The results of this study indicate that the radiant heater tubes are damaged by thermal oxidation. Experimental results show that the tube was exposed to excessive temperatures, which led to corrosion of the external surface. The high temperature and the presence of excess oxygen in the atmosphere contributed to the oxidation of the tube, which extended over the entire length of the tube, and it can be accelerated by over-firing or internal fouling of the tubes. Under these conditions, oxide scale accumulates on the heater tubes, reducing their efficiency and increasing the risk of tube failure. The build-up of scale acts as an insulator, reducing heat transfer and increasing the surface temperature of the tubes, leading to reduced thermal efficiency.

Based on the results of the study, the suggested recommendations are provided in order of priority to prevent this type of damage:

  1. Apply coatings to the internal surface of the heater tubes, such as thermal coating (TBC), to prevent fouling and reduce the formation of internal deposits. This helps maintain efficient heat transfer and prevents conditions that could lead to accelerated external oxidation.
  2. Installing selective catalytic reduction (SCR) to enhance the combustion system with cutting-edge technologies. This will increase combustion efficiency and lower the production of hazardous byproducts like excess oxygen. This maximizes energy use while reducing the chance of oxidation.
  3. Maintain the heater at the recommended levels of temperature. It is important to monitor and control the temperature of the furnace to prevent excessive heat exposure. This can be achieved by regularly checking and adjusting the temperature controls and by ensuring that the heater is operating within the manufacturer's recommended temperature range.
  4. Regular cleaning and maintenance of the tubes. The build-up of oxide scale on the tubes can reduce efficiency and increase the risk of tube breakage. To prevent this, regular cleaning and maintenance of the tubes should be carried out to remove any accumulated scale. This can be done by using specialized cleaning equipment or chemicals.
  5. Monitor and control the oxygen levels in the atmosphere.

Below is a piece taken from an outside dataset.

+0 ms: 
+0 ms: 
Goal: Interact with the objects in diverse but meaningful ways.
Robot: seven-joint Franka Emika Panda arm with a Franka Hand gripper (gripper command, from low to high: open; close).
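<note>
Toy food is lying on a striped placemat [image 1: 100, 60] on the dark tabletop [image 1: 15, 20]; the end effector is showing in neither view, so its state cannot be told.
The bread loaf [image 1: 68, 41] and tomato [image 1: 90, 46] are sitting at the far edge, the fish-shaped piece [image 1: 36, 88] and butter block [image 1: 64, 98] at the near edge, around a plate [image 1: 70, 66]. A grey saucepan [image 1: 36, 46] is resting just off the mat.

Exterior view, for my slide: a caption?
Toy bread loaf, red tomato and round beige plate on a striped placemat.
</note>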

Excess oxygen can contribute to the oxidation of the tubes. To prevent this, it is important to monitor and control the oxygen levels in the atmosphere.
  6. Implement a corrosion monitoring program. Regularly monitoring the condition of the furnace tubes can help identify early signs of corrosion and take appropriate action to prevent further damage. This can be achieved by performing regular visual inspections, replica tests, and other forms of corrosion testing.
  7. Conduct a risk-based inspection (RBI) study for catalytic fired heaters to better identify high-risk equipment and improve their reliability and safety.
  8. Pay special attention to severe partial thermal oxidation and wall thickness reduction by localized corrosion in every periodic inspection, and recheck after 2 years with a replica test.
  9. Avoid over-firing: Over-firing can lead to excessive temperatures and accelerate the oxidation of the tubes. To prevent overfiring, it is important to monitor fuel consumption and adjust the burners accordingly.
  10. Regular training of personnel on proper operating procedures, monitoring methods, and maintenance practices can greatly decrease the risk of corrosion and prolong the lifespan of the heater.

By implementing these recommendations, it is possible to reduce the risk of thermal oxidation and prolong the lifespan of the heater tubes, ensuring safe and efficient heater operation and improving efficiency.